Şimdi THEORY of MIND yani Zihin Teorisi ya da diğer adıyla Zihin Kuramı nedir ne değildir bir tanımını yapalım önce.

Zihin Teorisinin terimlerden arındırılmış tanımı şudur:

“Kişinin kendisi dışındakilerin farklı düşündüğünü anlaması”
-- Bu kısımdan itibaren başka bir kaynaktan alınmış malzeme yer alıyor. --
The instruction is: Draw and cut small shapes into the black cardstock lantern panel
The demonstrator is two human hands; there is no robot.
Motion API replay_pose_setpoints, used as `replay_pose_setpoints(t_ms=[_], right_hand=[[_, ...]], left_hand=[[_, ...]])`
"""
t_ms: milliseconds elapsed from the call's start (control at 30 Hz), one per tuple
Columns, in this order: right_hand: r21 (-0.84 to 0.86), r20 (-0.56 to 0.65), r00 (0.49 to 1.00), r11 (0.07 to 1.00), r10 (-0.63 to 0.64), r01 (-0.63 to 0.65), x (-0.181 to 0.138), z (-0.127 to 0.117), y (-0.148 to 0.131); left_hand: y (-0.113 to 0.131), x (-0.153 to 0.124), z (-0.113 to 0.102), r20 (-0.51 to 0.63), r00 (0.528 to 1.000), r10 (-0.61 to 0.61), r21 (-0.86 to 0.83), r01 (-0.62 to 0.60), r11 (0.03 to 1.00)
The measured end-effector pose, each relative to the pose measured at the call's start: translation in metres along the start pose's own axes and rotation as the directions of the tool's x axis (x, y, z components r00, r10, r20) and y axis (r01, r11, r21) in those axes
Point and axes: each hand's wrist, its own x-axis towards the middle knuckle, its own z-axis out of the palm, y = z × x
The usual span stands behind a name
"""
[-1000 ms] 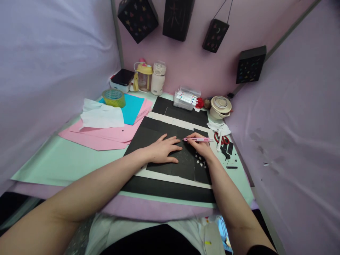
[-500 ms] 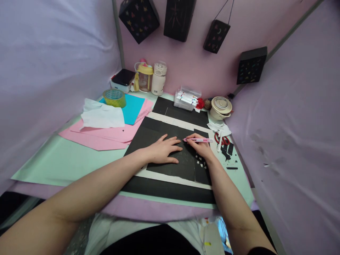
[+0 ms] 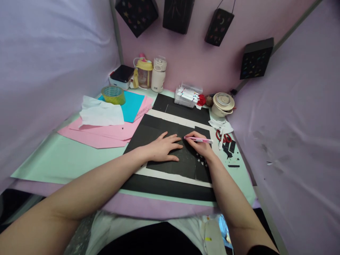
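My left hand [image 3: 163, 147] lies flat, fingers spread, on a black paper sheet [image 3: 172, 164] in the middle of the table. Just to its right, my right hand [image 3: 199, 144] grips a slim pink craft knife [image 3: 199, 140], its tip pointing left onto the black paper close to my left fingertips. Small star-shaped cut-outs [image 3: 201, 162] show in the black paper under my right wrist. The black sheet rests on a white-edged board [image 3: 175, 177].
Pink paper sheets [image 3: 106, 132], a blue sheet [image 3: 131, 104], white tissue [image 3: 99, 113] and a tape roll [image 3: 113, 95] lie at the left. Red scissors [image 3: 223, 136] and black scraps sit right. Bottles [image 3: 151, 73], a marker box [image 3: 187, 96] and a lidded bowl [image 3: 223, 103] line the back.
The view has shifted slightly. Both hands stay almost where they were; the knife tip has edged a little along the black paper.
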Motion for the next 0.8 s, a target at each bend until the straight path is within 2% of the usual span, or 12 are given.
replay_pose_setpoints(t_ms=[800], right_hand=[[-0.002, -0.021, 0.998, 0.999, 0.052, -0.052, -0.0031, -0.0021, 0.0029]], left_hand=[[0.0022, 0.0, -0.0027, 0.022, 1.0, -0.018, 0.003, 0.017, 1.0]])
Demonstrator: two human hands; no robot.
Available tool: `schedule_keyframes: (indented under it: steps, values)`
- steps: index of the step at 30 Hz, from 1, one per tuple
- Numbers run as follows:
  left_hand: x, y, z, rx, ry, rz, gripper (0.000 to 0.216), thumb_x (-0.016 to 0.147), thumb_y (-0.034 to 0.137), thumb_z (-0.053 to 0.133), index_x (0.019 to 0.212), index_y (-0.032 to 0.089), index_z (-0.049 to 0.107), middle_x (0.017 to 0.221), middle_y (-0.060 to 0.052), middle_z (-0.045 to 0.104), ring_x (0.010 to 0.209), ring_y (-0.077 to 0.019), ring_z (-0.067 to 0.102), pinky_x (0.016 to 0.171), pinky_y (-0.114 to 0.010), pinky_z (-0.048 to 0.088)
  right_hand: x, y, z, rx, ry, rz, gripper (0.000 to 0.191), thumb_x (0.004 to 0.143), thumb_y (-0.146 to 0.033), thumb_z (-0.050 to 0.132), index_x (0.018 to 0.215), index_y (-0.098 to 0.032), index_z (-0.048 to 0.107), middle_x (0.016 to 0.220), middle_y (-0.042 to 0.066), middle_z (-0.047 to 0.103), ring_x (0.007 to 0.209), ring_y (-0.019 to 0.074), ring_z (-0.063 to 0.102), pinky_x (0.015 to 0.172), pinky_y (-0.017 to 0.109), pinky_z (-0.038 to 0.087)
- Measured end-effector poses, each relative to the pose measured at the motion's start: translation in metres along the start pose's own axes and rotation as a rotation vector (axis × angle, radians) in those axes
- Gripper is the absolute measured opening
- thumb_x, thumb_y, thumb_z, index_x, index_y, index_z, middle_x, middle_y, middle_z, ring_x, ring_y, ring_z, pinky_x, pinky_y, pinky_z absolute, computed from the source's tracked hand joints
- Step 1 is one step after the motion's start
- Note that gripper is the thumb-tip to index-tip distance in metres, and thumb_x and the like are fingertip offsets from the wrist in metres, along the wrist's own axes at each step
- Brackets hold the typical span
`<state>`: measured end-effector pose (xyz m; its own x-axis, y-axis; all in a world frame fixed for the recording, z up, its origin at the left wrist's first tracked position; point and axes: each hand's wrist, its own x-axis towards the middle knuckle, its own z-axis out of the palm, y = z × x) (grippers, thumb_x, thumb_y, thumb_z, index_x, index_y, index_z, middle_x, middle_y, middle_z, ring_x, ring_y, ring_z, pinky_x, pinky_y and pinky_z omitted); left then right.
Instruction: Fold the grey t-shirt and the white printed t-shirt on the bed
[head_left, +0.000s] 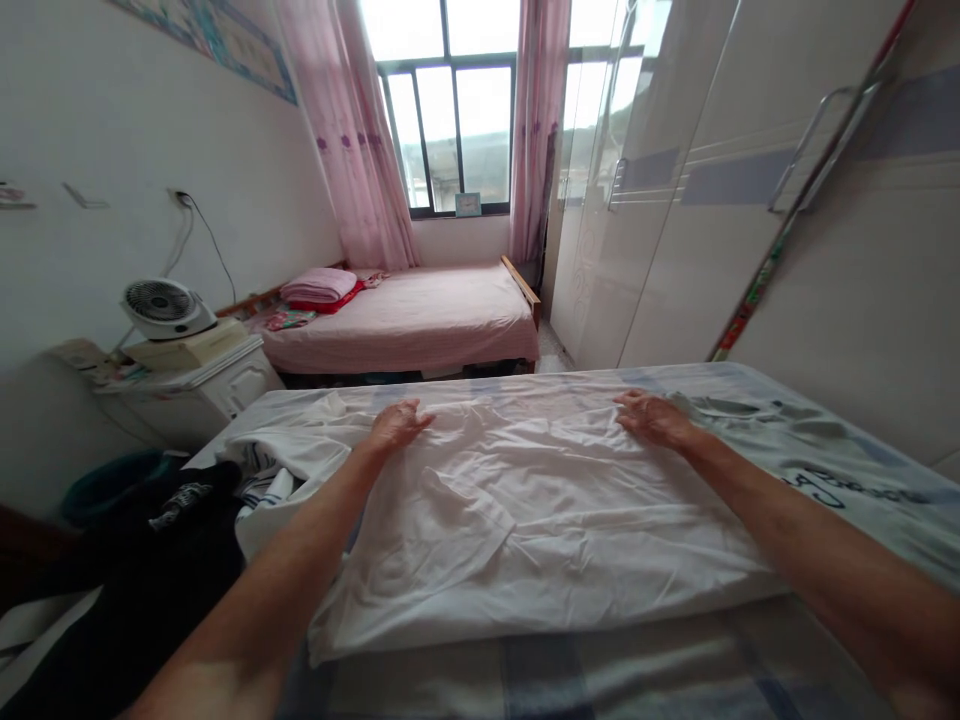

Bu sadece diğer kişilerin varlığının ve niyetlerinin farkında olmak değildir. Empati için de ön koşuldur zihin kuramı. Zihin okuması da denilebilir bir anlamda. Bir savaşçının düşmanının ne yapacağını daha iyi tahmin etmesi, tüccarın alıcıya fiyat belirlemesi, avcının diğer avcıyla rekabet etmesi için zihin kuramına sahip olması gerekir. Diğerlerinin ne düşündüğünü, neleri bildiğini, nelere inandığını ya da neleri arzuladığı ile ilgili olarak düşünmek insan olmanın önemli bir parçasıdır.

Peki neden “teori” denmiş buna. Aslında basit. Çünkü başkalarının fikirleri ile ilgili ancak tahmin yürütebiliriz “teorimiz” olabilir. Doğrudan bilme şansımız yoktur. İnsanlarla ilgili yargılarımız onların davranışları, onlarla ilgili önceden bildiklerimiz, kişilikleri ve çıkarımlarımıza dayanır. Yani kesin olarak bilemeyiz, tanıyamayız kimseyi…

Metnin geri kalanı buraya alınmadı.